Mamoiada 23 febbraio 2026 – Non solo un autore ospite. Non solo un nuovo romanzo. Il 2026 del Club di Jane Austen Sardegna si apre con un cambiamento di format: la presentazione del libro diventa esperienza culturale integrata, capace di mettere in relazione patrimonio identitario e narrativa contemporanea.

Il debutto è affidato a Piergiorgio Pulixi, che martedì 24 febbraio porterà il suo nuovo romanzo Il nido del corvo (Feltrinelli) al Museo delle Maschere di Mamoiada.

Il luogo non è una cornice. È parte del racconto. Il nuovo format si articola in due momenti strettamente connessi. Alle 17.30 (arrivo richiesto dieci minuti prima) è in programma la visita guidata “Maschere e Misteri”: un percorso all’interno del museo che mette in dialogo l’immaginario arcaico delle maschere mediterranee con le atmosfere del romanzo. Identità celate, trasformazione, doppio, ombra: elementi che appartengono tanto alla tradizione rituale quanto alla scrittura noir. Alle 18.15 seguirà la presentazione del libro, con l’autore in dialogo con la direttrice artistica Giuditta Sireus.

La visita è gratuita, con un massimo di 25 partecipanti, su prenotazione all’indirizzo eventiclubjaneausten@gmail.com. La presentazione è a ingresso libero e gratuito fino a esaurimento posti; i due momenti sono indipendenti.

Il nido del corvo introduce una nuova coppia di investigatori, Daniel Corvo e Viola Zardi, e inaugura un universo crime in espansione. Nella Penisola del Sinis una giovane donna scompare. Dopo sei mesi di indagini a vuoto, il suo cellulare si riaccende. Sul luogo del segnale viene ritrovata una mano femminile troncata e conservata con precisione. È la firma di un assassino che si definisce un artista e costruisce la morte come un’opera.

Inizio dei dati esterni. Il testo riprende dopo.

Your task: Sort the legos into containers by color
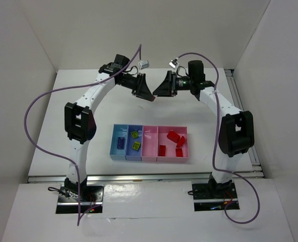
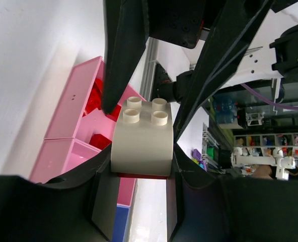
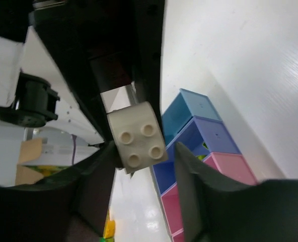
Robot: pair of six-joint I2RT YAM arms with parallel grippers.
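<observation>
both arms reached to the far middle of the surface (image 1: 78, 91), raised above it, with their claws tip to tip. the left claw (image 1: 146, 94) was pinching a pale brick (image 2: 141, 138) between its fingers, the four studs pointing towards the other arm and a thin red edge showing at the brick's far side. the right claw (image 1: 160, 91) had its fingers spread on either side of the same brick, with a sliver of gap at one finger (image 3: 189, 166) in its own wrist view, so it was not clamping. nearer the bases the four trays sat in a row, touching: the light blue tray (image 1: 115, 151) held a dark blue brick (image 1: 120, 142), the darker blue tray (image 1: 130, 154) two yellow-green bricks (image 1: 137, 145), then came the pink tray (image 1: 150, 146), and the wider pink tray (image 1: 170, 157) held the red bricks (image 1: 172, 136).
</observation>
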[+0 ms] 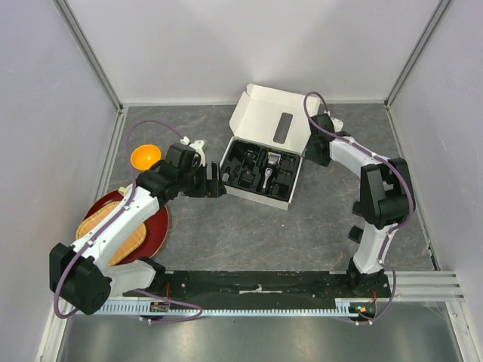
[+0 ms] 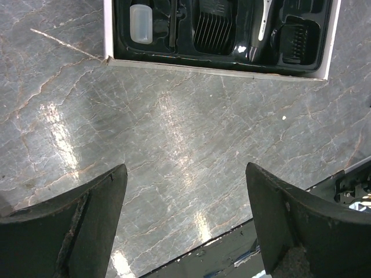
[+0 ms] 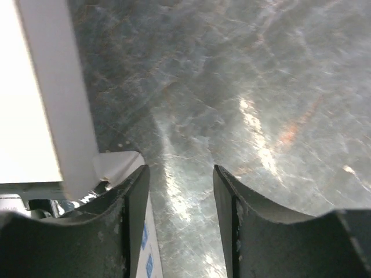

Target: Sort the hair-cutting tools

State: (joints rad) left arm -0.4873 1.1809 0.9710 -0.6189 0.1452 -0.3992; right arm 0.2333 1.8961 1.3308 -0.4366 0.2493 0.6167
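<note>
Left end effector (image 2: 184, 174): jaws wide apart, nothing in them. Right end effector (image 3: 179, 171): jaws roughly half apart, also holding nothing.

Key relation: the tools sit in the black tray (image 2: 174, 53) of the white box (image 1: 275, 113), mid-desk (image 1: 249, 234) toward the far edge. In the left wrist view the tray is straight ahead of the left end effector, with bare desk between them and no contact. The hair clipper (image 2: 264, 26) lies right of the tray's middle. Its long axis points away from that end effector, roughly near edge to far edge, skewed slightly with the box. My read: the left has to go forward over the rim and close across the clipper body.

The right end effector is at the box's right side, with white wall just beside one finger. I can't tell if it touches, and no tools show in its view. Both arms flank the box, but I'd call the left better placed.

Tray contents, left to right in the left wrist view:
- clear bottle (image 2: 141, 23)
- thin brush (image 2: 173, 26)
- guard comb (image 2: 211, 32)
- clipper
- another guard comb (image 2: 298, 37)

I can't make out the cable or any other combs.

Other containers: an orange bowl (image 1: 145, 157) toward the far-left corner, and a woven basket (image 1: 127, 243) on a red plate (image 1: 158, 230) by the left edge. Nothing is visible in either.
</note>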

Il romanzo mette in scena un duello psicologico serrato in una Sardegna sospesa tra stagni di sale e campagne desolate, dove il territorio non è sfondo ma sostanza dell’indagine.

È su questa consonanza che si fonda la scelta del format.

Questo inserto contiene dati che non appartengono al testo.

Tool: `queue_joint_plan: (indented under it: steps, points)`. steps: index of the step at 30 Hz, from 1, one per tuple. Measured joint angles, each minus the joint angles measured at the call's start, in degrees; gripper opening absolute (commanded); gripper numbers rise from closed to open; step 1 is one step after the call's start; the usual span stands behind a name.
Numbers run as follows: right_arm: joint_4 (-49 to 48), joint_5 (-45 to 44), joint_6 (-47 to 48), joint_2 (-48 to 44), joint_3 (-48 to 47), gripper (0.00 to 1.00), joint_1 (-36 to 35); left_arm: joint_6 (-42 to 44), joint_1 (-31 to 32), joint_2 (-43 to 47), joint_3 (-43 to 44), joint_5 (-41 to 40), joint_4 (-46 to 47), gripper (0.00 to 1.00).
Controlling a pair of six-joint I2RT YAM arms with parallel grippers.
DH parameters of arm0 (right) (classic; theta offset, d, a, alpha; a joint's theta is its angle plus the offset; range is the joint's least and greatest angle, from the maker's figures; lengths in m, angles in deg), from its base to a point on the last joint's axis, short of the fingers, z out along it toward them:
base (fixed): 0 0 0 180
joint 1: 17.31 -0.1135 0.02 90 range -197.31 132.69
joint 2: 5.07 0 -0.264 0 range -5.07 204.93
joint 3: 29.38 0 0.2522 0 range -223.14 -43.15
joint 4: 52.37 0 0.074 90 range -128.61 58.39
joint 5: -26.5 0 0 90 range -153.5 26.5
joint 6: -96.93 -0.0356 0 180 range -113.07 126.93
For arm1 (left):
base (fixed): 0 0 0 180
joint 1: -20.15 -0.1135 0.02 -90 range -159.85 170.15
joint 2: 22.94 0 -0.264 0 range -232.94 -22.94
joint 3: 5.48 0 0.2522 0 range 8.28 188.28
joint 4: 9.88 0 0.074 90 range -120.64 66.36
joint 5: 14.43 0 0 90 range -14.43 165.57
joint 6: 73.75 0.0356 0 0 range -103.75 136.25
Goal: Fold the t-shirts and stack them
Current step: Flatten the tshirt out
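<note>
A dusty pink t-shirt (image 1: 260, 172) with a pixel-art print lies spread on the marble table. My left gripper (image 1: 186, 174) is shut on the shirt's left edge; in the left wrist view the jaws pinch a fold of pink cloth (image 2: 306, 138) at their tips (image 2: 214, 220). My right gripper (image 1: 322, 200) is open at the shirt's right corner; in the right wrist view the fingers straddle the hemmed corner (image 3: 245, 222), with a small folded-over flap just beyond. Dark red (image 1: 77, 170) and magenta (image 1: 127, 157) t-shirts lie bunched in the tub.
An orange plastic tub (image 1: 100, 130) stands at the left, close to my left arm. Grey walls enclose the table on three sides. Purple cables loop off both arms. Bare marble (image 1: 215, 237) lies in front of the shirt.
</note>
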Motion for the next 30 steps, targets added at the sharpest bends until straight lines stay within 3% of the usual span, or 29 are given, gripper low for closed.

«Le maschere custodiscono un mistero antico», spiega Giuditta Sireus. «Il noir di Pulixi racconta un mistero moderno. In entrambi i casi c’è un’identità che si nasconde e una verità che chiede di essere svelata. Le maschere parlano di trasformazione, di ombra, di doppio. Il romanzo lavora sugli stessi confini. Portare Il nido del corvo dentro il museo significa far incontrare queste due dimensioni e restituire al pubblico un’esperienza che non separa la pagina dal territorio, anzi ne è l’origine.»